As it happens, the opinion I now find I want to express about Prince Philip, in carefully selected company, is a complaint although not that severe a complaint. I don’t think he was a racist; more like an equal opportunities tease, if only to get people to relax in his company and to stop trying to be so damn appropriate. But I definitely have one very particular and personal objection to this man, and by extension to his entire family. (It’s not a big enough objection for me to want them all denationalised, so to speak. As to that argument, I go along with the title of this posting at Quotulatiousness. If they got dumped, the likely alternative would be someone like John Berkow.)

But for now, in the event that you care what I think about Prince Philip and want to learn the particular way in which I objected to him, you will just have to wait.

For me to tell you today would be inappropriate.

Day One of the county cricket season

… and the excitement at Bristol, where Gloucester are playing Surrey in Group 2 of the County Championship, has reached fever pitch:

Lockdown suits four day County Cricket rather well, because it supplies a readymade excuse for why nobody is at the ground watching it.

Happy Easter!

I hope you are having one.

I definitely am, and I will tell you (a big part of) why. This, on YouTube, from Steve Baker MP, no less.

Just over two minutes long, so not a big chunk out of your life it you follow the above link and watch it all.

I’ll surely have more to say about this by way of thanks. But, busy day for me today, and I could hardly postpone at least noticing this here.

Ask, and you shall receive. This exploiting my impending death to achieve a dose of upward social mobility thing is really working out well.
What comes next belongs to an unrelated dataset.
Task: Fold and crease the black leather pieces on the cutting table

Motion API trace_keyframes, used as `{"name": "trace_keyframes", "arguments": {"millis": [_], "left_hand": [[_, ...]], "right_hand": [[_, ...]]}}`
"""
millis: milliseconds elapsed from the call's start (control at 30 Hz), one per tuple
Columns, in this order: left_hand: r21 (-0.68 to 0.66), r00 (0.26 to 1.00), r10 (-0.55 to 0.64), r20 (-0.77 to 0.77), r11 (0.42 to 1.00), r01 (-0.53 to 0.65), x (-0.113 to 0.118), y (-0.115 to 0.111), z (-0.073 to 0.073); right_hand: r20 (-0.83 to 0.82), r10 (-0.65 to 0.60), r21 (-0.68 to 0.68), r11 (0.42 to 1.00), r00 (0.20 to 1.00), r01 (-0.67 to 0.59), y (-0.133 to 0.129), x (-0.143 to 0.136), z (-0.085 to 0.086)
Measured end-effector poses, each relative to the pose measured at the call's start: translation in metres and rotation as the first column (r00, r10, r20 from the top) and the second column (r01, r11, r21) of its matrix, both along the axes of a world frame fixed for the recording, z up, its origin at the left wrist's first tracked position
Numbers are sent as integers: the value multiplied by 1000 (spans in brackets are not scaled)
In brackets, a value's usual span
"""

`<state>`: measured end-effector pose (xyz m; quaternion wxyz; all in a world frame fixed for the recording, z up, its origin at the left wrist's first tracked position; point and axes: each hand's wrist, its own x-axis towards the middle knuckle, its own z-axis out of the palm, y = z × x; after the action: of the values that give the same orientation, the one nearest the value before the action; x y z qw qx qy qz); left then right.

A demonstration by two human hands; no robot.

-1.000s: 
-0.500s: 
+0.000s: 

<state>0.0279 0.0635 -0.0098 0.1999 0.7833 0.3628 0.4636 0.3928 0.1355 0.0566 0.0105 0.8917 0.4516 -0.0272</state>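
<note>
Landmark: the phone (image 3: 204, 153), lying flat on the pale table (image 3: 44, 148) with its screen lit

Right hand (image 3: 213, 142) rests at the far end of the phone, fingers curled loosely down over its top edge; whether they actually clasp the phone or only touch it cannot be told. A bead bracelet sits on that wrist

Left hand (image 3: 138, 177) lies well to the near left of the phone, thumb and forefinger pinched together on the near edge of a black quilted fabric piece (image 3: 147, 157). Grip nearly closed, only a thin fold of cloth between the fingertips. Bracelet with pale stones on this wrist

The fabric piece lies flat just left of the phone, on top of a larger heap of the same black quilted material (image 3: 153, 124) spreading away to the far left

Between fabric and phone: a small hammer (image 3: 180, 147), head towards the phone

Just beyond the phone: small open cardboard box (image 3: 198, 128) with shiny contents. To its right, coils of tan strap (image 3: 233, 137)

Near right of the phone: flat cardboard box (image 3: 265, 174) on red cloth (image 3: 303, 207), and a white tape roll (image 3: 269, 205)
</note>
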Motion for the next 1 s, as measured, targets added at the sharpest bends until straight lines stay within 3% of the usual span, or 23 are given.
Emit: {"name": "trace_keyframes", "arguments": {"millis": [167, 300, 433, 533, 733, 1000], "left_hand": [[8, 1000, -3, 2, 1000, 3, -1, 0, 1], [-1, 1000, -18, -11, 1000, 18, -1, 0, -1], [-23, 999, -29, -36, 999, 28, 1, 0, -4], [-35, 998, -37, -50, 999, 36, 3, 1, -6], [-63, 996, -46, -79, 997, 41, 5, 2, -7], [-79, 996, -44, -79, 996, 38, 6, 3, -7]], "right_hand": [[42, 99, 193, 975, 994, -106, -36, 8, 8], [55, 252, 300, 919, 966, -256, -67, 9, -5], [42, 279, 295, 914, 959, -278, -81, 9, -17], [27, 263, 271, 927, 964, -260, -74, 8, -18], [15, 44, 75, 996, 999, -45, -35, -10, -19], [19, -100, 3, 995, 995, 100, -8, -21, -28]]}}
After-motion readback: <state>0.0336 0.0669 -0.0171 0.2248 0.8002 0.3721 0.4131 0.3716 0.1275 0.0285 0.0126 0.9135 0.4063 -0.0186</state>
Patrick and I talk about the current state of libertarianism

I’ve had a busy day doing other things, but last Tuesday, Patrick Crozier and I recorded a conversation about the current state of the libertarian movement, and I can at least today report that Patrick has now done the editing and introductory blogging and linkage, and you can listen to it by going here. It lasts, after Patrick had sliced out the pauses (which we discuss at the end), almost exactly an hour.

As the title of Patrick’s posting alludes to, we speak in particular about how libertarians happen to have been divided about recent Big Issues of the Day, like Brexit, Trump and Lockdown. In each of these arguments, libertarians have been on both sides. However, we both express guarded optimism that libertarians will be more united in the argument that will soon be raging about how best to recover from Lockdown. Our voice may not win, but it will at least be more like one voice.

For further clues about the kinds of things we discussed, see the categories list below. Notice that “Education” is not in this list. For some reason we failed to even mention this.

A London double decker bus being craned into a pub garden in Fleet Street

This has to be one of the greatest ever London crane photos:

I encountered it on Twitter:

Routemaster bus being craned in to the Old Bank Of England pub on Fleet Street yesterday. To be used as a bar in the back garden when the pub reopens, I believe.

Thank you Lambeth Walker. Whom I am now following.

Advertising can only do so much

Today I photoed a taxi-with-an-advert:

I’d not seen that advert-on-a-taxi before.

And now I am investigating the product. Let’s just say that the current problems of this product illustrate the limits of the power of advertising:

The troubled online betting firm Football Index continued to “mint” and issue new “shares” in high-profile players just days before an announcement of big reductions in dividends which crashed its market on Saturday. The news is likely to add to the anger and frustration of thousands of Football Index’s customers, who are currently unable to sell their own shares to retrieve money from the exchange without suffering huge losses.

I’m guessing there was small print that didn’t get read.